For your newbie/hater/fanboy example, you have defined what makes a user a newbie, hater, or fanboy and created a second (entity centric) index classifying those users into one of those groups. That opens up queries where you can say "within fanboys, find me ..." or "within haters, find me..." (which is great).

That gets me part of the way there.

But, say I want to come up with a new classification, "all-star" (people who review a lot and give both good and bad reviews) but I'm not sure what best defines an "all-star". So, I want to explore my data. Maybe it's someone has made 100 reviews, with at least 10 reviews in each of the 1-to-5 star categories.
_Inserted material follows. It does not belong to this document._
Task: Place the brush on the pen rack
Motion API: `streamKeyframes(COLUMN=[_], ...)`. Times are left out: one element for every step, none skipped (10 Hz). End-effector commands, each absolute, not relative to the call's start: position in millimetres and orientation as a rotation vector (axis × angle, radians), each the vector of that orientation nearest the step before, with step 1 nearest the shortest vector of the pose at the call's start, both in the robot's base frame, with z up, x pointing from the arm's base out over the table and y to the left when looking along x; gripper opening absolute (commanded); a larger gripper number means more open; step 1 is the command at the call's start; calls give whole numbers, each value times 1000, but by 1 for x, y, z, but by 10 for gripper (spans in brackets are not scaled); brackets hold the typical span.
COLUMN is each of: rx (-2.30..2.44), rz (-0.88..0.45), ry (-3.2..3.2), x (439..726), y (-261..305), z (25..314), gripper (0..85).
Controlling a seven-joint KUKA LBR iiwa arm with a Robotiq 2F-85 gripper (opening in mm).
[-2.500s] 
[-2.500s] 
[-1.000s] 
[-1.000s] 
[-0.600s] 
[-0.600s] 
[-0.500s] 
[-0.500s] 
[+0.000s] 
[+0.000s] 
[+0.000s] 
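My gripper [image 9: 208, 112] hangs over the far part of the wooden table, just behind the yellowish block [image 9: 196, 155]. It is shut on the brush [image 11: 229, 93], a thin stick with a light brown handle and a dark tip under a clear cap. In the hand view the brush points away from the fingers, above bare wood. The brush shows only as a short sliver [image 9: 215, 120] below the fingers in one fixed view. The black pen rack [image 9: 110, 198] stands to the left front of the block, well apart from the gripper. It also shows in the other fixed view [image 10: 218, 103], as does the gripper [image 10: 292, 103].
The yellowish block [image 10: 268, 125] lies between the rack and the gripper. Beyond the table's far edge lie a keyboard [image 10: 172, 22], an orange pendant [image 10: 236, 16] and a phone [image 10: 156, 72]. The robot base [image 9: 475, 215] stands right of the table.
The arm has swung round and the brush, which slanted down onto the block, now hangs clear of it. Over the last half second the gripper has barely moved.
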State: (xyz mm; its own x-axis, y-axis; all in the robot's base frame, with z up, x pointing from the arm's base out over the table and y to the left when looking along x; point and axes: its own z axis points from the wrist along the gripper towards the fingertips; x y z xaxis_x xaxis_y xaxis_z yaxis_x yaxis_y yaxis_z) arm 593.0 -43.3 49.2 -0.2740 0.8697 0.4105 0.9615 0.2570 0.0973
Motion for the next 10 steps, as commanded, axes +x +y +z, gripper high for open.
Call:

Maybe it's some who has made 100 reviews with 20 reviews each in the 2-to-4 star categories. I just don't know.

I want to give my users the ability to do this type of ad-hoc data exploration. I'm indexing individual events and want to do AND conditions across events. Maybe one search will be for "users who did foo and bar" and another search would be for "users who did foo, bar, and baz".

One approach I can think of (which I feel would work, but smells a little) is to run each AND query separately, save each result set off and do an intersection between the result sets.

Again, appreciate all your help.

(Mark Harwood) #4

Agreed, the “fanboy” example bakes in some logic however you can store other attributes on an entity profile that can be raw ingredients you can assemble in scripts at query time to give you derived properties like your idea for an all-star rating. These attributes can be simple counts you can use in scripts to compute ratios on the fly for an entity.
To use a culinary analogy:

  1. the “fanboy” entity property is a ready-meal
  2. holding basic flags/counts on an entity is like a fridge stocked with useful ingredients and
  3. only having an event-centric index is like just having a gun and a hunting knife

So varying levels of pre-preparation and effort involved in getting results.

(Thomas Chung) #5

Very insightful. Thanks. I won't be able to anticipate every type of query my users may want but I think with a secondary index of flags and counts like you suggested, most cases should be covered. For those that aren't, I can get creative.

(system) closed #6

This topic was automatically closed 28 days after the last reply. New replies are no longer allowed.